The problem: Private banks are the biggest investors in fossil fuels.
Solutions:
- Develop green credit policies, establishing minimum requirements for the proportion of bank loans targeting “green” projects.
- Set mandatory upper limits on bank lending to carbon-intensive sectors, cutting off lending to the worst polluters.
- Break up the “too big to fail” banks, whose significant power limits the ability of governments to set environmental or social rules on who banks lend money to.


The problem: Public policy should encourage a financial system that affords more space to public banks, cooperatives, local savings banks, and ethical banks. Strong, democratic accountability mechanisms also need to be put in place.
Solutions:
- Establish green development or investment banks that offer concessional lending and grant support to renewable energy, energy efficiency, or low-carbon transport infrastructure. These should have a clear mandate to prioritize public and local initiatives.
- Encourage the spread of cooperatives and local savings banks that have a public interest mandate.
- Support ethical banks, for example by creating tax incentives for green bank accounts.
The problem: Financial markets are governed only by short-term profit motives and do not require firms to take responsibility for their climate impact.
Solutions:
- Focus divestment campaigning on getting insurance companies out of the flagging coal sector. Without insurance to underwrite new coal facilities, many would not be viable.
- Make it mandatory for investors and companies to make climate-related financial disclosures, so the scale of their investments in high-carbon industries is clear.
- Require investors to take climate concerns into account as a “fiduciary duty,” rather than simply taking a narrow, short-term view of profitability.


The problem: Transnational corporations undermine efforts to transition economies away from fossil fuels by avoiding tax obligations, which drains public bodies of the resources to act. The way transnational corporations are established and run prioritizes the relentless pursuit of short-term profits with little regard for the environment or the needs of the communities in which they operate.
Solutions:
- New corporate charters should be introduced that require large companies to act in the interests of workers, customers, and the communities in which they are based. Shareholders would have the right to sue companies that ignore their social and environmental obligations.
- A new “unitary” global tax system is needed to ensure that corporations are properly taxed on their global income, regardless of where it has been earned.

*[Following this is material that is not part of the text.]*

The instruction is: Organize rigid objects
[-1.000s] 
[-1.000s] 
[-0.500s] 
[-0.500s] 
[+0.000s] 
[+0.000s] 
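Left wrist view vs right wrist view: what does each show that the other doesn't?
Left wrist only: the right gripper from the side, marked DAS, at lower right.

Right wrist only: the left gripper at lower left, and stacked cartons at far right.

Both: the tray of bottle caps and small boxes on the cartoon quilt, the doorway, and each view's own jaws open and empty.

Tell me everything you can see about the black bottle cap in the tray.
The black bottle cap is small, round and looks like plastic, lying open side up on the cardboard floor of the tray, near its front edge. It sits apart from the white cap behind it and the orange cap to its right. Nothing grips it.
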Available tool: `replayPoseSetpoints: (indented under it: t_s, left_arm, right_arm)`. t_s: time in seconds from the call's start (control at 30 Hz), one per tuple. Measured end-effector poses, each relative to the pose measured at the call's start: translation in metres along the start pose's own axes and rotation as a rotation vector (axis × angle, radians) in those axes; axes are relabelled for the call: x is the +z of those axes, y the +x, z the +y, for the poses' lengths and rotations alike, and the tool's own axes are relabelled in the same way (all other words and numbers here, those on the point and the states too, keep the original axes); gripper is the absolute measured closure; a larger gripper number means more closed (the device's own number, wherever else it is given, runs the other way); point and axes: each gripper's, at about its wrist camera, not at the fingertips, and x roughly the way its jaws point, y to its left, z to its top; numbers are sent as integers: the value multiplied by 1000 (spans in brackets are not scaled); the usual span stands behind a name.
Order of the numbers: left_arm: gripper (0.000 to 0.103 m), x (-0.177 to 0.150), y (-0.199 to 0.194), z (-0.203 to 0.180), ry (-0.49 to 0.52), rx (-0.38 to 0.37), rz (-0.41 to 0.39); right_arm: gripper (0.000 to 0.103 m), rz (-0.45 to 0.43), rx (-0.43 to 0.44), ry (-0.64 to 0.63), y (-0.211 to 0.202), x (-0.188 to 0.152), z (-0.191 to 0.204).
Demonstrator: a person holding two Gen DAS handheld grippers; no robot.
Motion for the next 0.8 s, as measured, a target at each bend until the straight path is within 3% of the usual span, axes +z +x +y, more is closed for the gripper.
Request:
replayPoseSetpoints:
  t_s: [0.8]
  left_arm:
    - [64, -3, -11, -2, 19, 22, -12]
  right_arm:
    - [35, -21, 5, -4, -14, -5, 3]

- Multinational corporations should be required to allow workers to elect up to half of their board members, helping to break up the informal networks that currently tie big financial corporations to fossil fuel interests.
The problem: We urgently need investment in clean infrastructure that removes our dependence on fossil fuels, but the private sector has proven unwilling and unable to provide it. The public sector should play a lead role, but it has been undermined by years of privatization and austerity.
Solutions:
- We need greater public ownership of the energy sector, such as through the “re-municipalization” of privatized utilities or the creation of new companies. All providers should be required to invest in renewable energy infrastructure and rapidly phase out fossil fuels.
- Public pension funds should be required to consider environmental and social factors in reaching their investment decisions. This process should start with divesting from fossil fuels and assessing the “climate-related financial risk” of their whole investment portfolio.
- Wealth taxes should be introduced to capture the riches of the billionaire class, as part of an overall strategy to increase the tax base.